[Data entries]
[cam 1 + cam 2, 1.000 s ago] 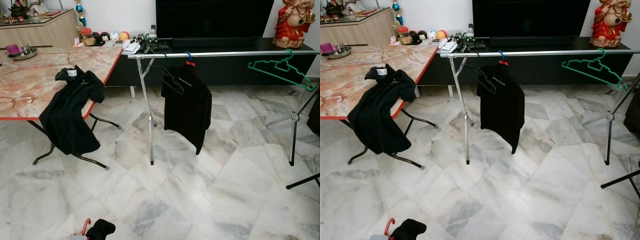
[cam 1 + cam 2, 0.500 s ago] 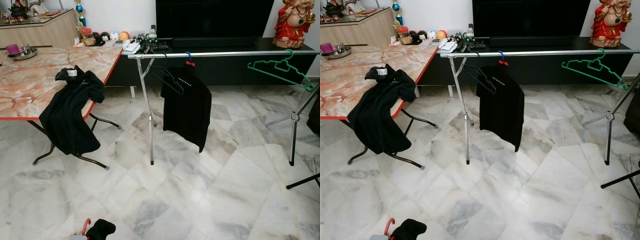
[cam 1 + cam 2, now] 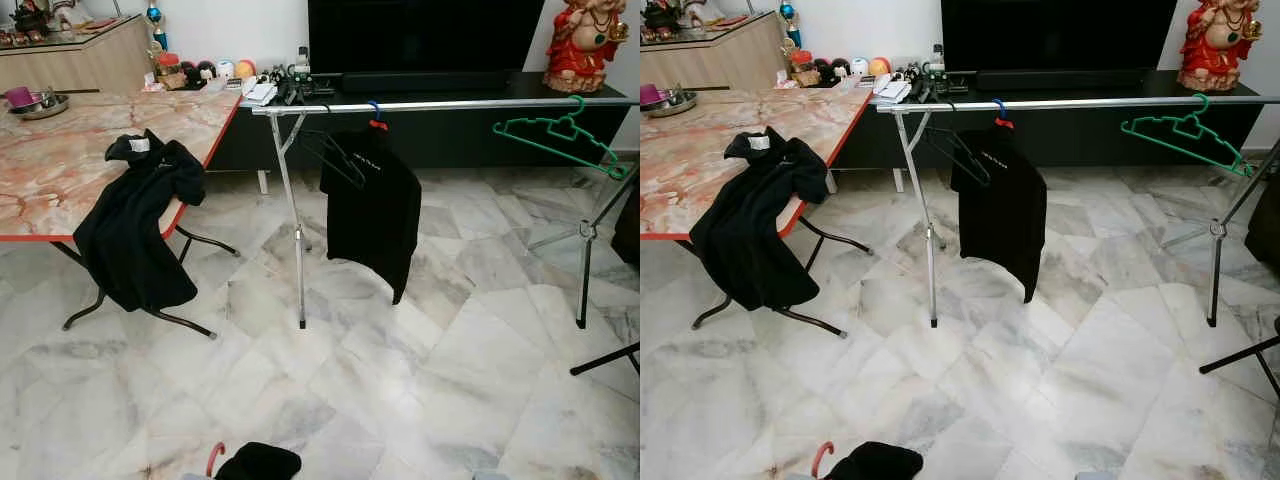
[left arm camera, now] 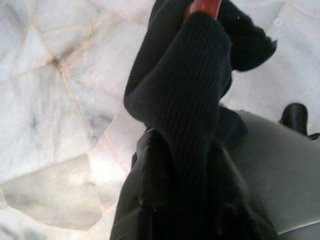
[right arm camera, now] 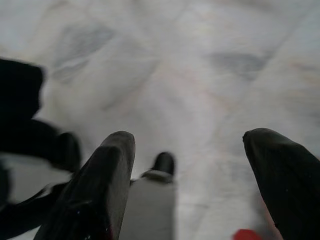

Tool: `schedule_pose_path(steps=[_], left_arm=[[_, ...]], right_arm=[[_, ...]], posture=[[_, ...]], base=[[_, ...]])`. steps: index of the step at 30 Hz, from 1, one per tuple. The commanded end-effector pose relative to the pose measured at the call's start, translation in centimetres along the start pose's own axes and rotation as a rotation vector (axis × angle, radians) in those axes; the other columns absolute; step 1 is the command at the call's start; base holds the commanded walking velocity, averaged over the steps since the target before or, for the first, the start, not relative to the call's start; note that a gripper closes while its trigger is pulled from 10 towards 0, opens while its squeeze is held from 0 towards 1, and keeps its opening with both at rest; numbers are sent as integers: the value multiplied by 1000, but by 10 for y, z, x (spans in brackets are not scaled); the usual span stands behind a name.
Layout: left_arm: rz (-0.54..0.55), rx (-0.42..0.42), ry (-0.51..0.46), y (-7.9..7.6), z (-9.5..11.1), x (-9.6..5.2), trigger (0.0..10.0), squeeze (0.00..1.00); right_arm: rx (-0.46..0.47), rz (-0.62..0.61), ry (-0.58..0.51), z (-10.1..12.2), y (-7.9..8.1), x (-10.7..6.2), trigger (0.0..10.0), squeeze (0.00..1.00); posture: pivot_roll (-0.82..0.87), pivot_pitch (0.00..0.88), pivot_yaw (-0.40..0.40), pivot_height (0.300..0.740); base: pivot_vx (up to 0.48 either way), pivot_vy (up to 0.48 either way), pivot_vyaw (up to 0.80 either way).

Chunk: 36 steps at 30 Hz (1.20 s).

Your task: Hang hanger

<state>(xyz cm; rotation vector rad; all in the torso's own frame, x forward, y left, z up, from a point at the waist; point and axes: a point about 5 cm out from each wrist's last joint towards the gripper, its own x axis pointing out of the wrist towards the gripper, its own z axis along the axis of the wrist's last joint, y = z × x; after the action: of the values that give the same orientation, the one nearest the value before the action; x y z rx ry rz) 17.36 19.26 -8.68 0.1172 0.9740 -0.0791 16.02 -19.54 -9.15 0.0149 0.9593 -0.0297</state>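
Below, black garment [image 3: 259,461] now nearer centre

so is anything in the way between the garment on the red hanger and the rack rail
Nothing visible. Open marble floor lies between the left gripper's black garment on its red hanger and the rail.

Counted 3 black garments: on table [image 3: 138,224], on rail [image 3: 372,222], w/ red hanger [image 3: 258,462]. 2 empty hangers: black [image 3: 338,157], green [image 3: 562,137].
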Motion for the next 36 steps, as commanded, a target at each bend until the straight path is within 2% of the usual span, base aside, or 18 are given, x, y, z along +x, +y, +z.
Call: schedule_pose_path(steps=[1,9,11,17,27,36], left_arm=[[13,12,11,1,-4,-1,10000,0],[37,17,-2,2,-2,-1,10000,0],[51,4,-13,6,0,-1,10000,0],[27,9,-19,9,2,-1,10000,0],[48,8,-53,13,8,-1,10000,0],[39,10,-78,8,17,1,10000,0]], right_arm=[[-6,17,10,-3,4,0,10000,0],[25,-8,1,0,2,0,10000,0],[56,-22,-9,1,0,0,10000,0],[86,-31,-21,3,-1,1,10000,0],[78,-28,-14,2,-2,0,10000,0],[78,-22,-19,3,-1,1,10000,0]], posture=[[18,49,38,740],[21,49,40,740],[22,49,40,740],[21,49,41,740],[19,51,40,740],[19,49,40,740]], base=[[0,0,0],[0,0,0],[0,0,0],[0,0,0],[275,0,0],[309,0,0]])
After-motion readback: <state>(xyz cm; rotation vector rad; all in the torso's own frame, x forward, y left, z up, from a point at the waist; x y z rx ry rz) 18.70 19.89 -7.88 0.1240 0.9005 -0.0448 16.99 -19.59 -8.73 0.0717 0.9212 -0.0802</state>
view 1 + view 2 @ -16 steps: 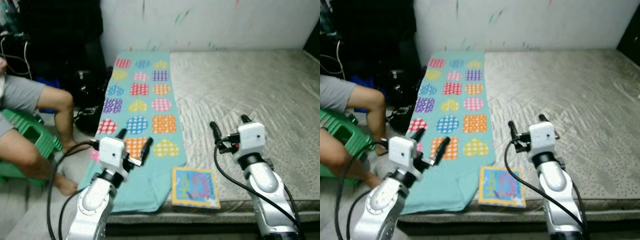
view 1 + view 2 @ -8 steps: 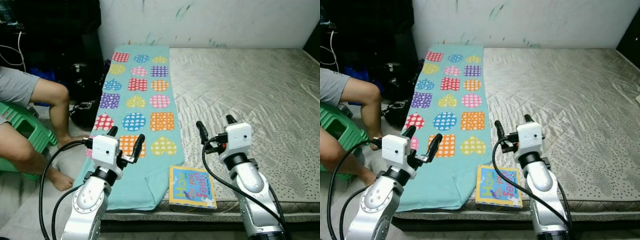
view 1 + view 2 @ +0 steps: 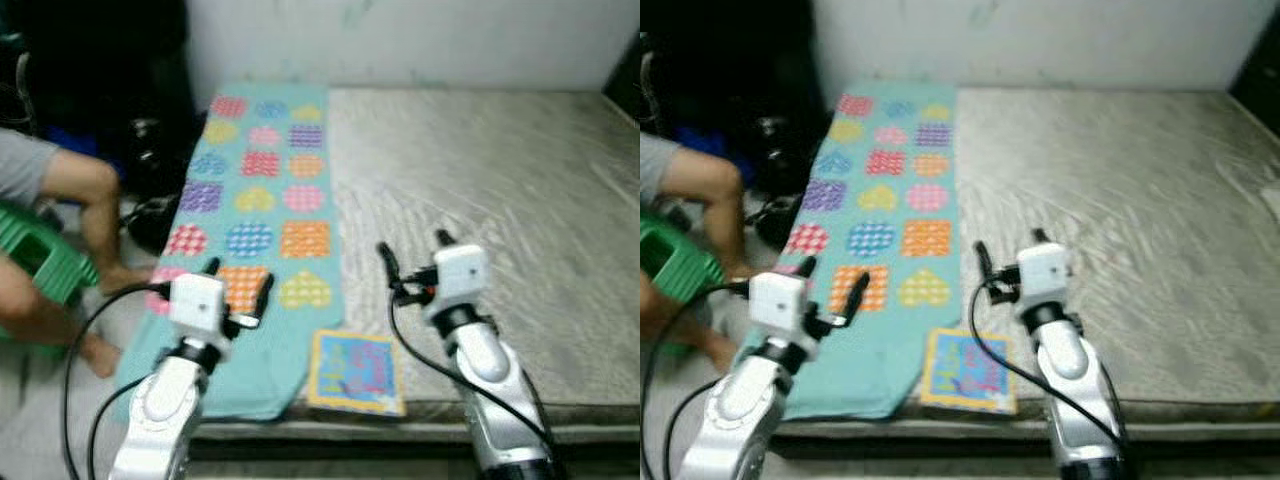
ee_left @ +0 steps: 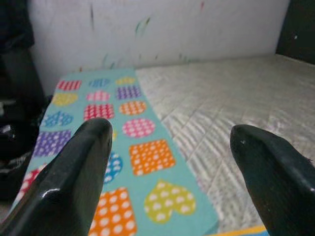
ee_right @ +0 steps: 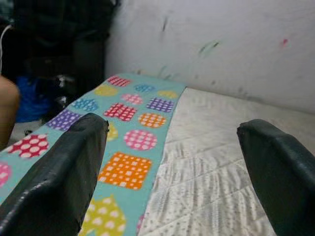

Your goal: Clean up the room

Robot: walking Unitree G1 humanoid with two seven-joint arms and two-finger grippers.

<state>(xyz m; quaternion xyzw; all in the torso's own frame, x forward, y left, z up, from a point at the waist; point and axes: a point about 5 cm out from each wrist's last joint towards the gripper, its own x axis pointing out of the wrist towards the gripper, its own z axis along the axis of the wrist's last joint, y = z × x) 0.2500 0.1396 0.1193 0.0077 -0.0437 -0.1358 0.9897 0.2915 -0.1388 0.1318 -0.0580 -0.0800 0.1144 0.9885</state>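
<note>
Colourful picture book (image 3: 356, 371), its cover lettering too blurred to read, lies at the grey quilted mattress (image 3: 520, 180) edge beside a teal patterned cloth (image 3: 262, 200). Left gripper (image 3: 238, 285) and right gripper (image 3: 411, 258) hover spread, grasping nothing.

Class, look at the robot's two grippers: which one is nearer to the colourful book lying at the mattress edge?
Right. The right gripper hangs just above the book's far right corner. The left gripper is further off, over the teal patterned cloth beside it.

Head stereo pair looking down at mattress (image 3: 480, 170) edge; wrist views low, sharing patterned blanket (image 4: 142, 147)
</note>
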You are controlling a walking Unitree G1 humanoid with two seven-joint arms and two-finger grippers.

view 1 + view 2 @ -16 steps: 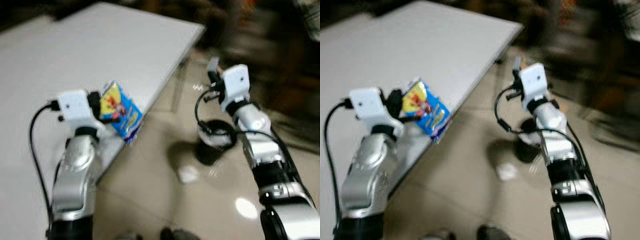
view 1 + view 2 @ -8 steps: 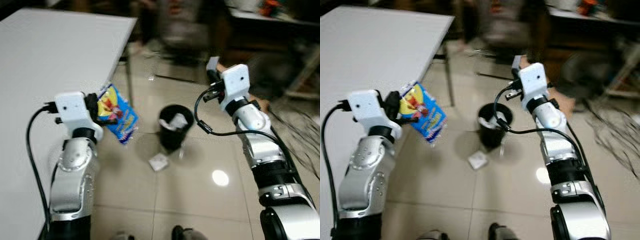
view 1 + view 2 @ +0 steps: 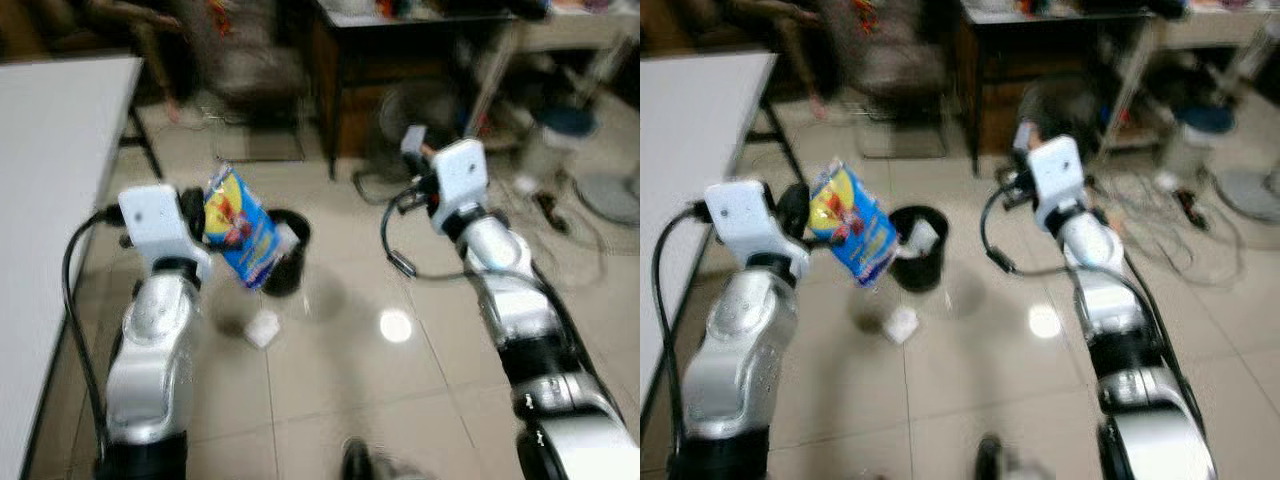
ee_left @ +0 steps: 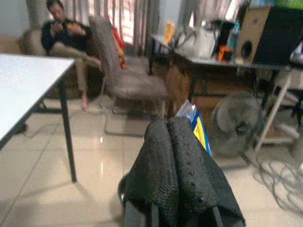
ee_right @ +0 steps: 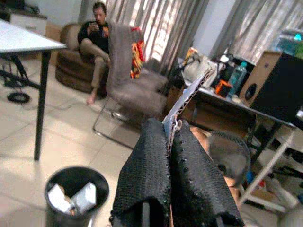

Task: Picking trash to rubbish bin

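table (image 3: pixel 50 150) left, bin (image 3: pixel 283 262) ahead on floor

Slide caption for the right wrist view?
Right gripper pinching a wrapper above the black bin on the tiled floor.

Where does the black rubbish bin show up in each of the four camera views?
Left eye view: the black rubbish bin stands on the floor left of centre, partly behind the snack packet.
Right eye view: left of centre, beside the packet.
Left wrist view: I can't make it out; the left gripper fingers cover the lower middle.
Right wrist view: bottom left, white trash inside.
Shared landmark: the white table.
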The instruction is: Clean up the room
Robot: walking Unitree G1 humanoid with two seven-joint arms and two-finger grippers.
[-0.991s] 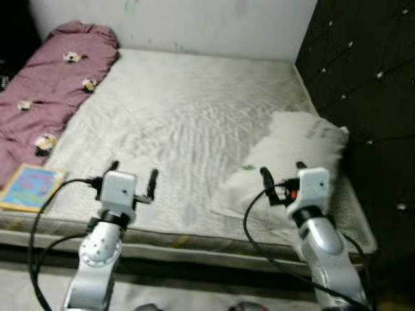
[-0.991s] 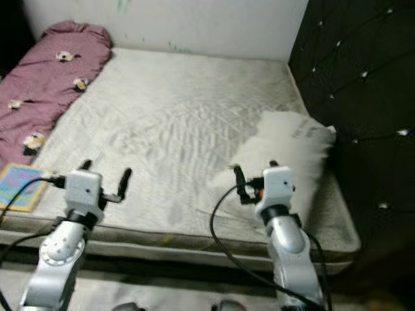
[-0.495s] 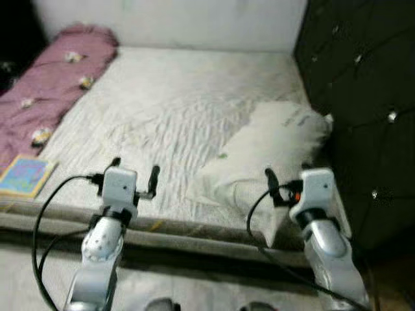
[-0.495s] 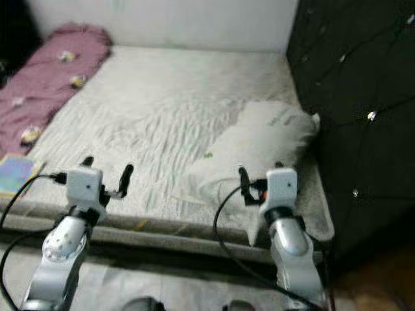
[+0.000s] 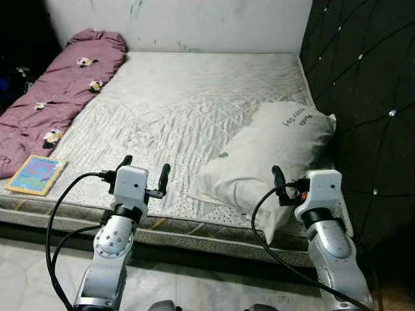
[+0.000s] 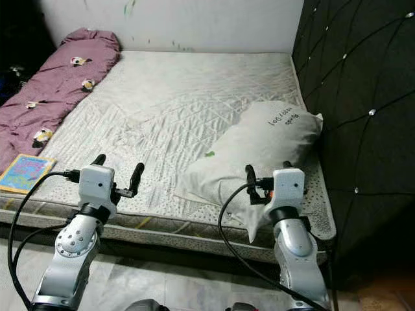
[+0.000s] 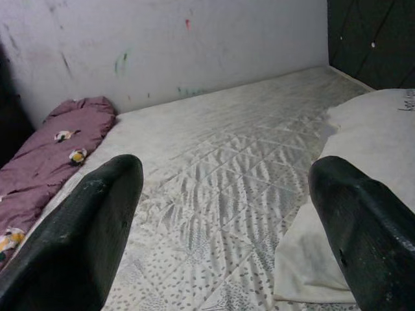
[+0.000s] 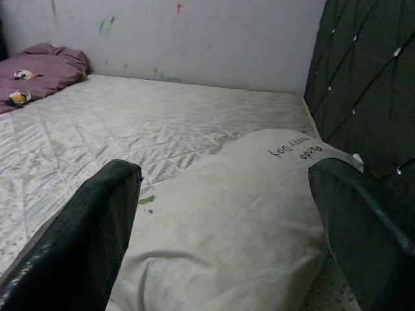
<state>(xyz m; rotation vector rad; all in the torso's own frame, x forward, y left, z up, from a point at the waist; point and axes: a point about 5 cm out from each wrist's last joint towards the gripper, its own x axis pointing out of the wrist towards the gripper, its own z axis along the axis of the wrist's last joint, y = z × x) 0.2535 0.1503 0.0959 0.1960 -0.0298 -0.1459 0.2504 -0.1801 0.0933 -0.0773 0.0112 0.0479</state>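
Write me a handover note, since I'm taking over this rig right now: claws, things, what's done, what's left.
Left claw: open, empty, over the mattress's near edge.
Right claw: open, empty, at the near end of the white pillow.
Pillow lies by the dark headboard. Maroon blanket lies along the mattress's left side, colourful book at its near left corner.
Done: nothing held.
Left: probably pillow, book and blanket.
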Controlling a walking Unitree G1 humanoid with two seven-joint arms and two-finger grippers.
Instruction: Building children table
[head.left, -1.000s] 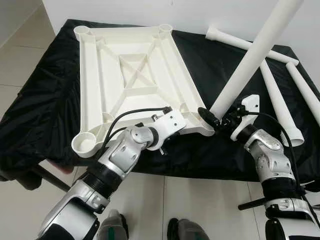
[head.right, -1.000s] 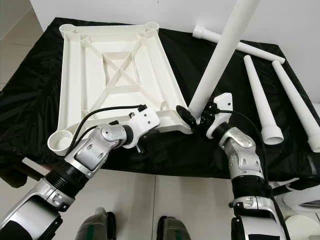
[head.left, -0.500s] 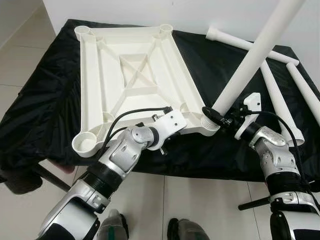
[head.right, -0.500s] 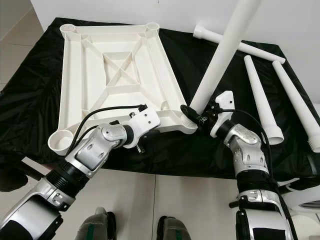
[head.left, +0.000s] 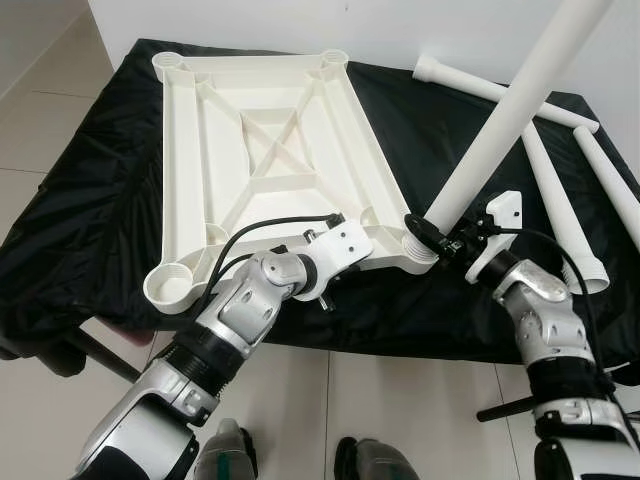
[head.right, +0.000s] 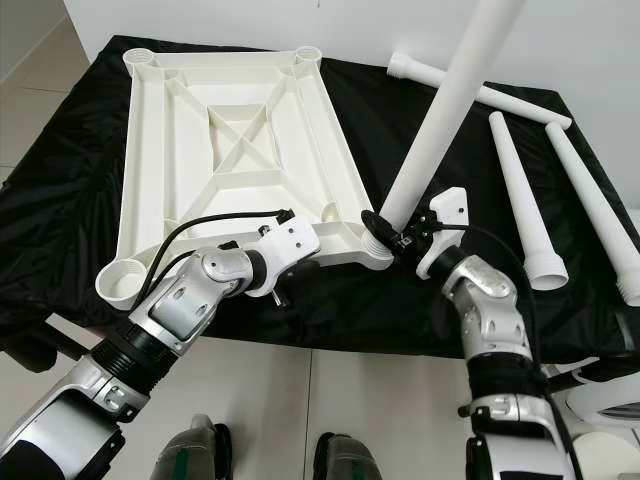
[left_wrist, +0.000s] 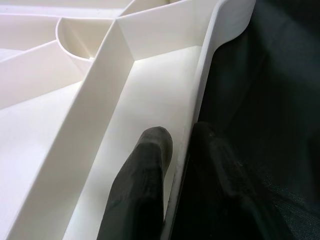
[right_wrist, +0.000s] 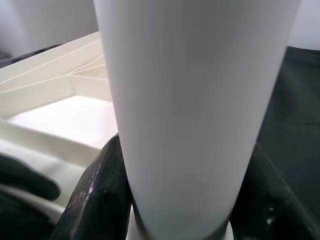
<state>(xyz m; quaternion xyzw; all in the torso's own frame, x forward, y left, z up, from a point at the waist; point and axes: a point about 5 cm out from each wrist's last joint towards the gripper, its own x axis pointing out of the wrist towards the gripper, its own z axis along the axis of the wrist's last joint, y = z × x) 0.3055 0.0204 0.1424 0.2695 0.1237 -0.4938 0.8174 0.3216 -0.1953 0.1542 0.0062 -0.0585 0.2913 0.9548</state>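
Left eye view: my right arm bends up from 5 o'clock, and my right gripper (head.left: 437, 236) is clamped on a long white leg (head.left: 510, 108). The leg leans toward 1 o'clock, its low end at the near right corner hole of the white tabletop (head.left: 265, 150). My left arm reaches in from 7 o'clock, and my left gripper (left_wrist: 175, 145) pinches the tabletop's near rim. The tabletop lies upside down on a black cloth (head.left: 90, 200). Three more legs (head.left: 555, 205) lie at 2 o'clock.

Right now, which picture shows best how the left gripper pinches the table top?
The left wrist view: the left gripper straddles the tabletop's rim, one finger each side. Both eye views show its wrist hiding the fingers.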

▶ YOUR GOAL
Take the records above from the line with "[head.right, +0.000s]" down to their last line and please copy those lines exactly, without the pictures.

▶ EXERCISE OUTPUT
[head.right, +0.000s] 
[left_wrist, +0.000s] 
[right_wrist, +0.000s] 
<state>(xyz m; quaternion xyzw; all in the torso's own frame, x forward, y left, z up, from a point at the waist; point and axes: a point about 5 cm out from each wrist's last joint towards the gripper, its own x axis pointing out of the wrist towards the gripper, its own z axis along the axis of the wrist's last joint, y = z × x) 0.3055 0.0204 0.1424 0.2695 0.1237 -0.4938 0.8174 0.3216 -0.1953 0.1542 0.0062 -0.0585 0.2913 0.9548</state>
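Left eye view: my right arm bends up from 5 o'clock, and my right gripper (head.left: 437, 236) is clamped on a long white leg (head.left: 510, 108). The leg leans toward 1 o'clock, its low end at the near right corner hole of the white tabletop (head.left: 265, 150). My left arm reaches in from 7 o'clock, and my left gripper (left_wrist: 175, 145) pinches the tabletop's near rim. The tabletop lies upside down on a black cloth (head.left: 90, 200). Three more legs (head.left: 555, 205) lie at 2 o'clock.

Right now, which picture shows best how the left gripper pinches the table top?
The left wrist view: the left gripper straddles the tabletop's rim, one finger each side. Both eye views show its wrist hiding the fingers.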

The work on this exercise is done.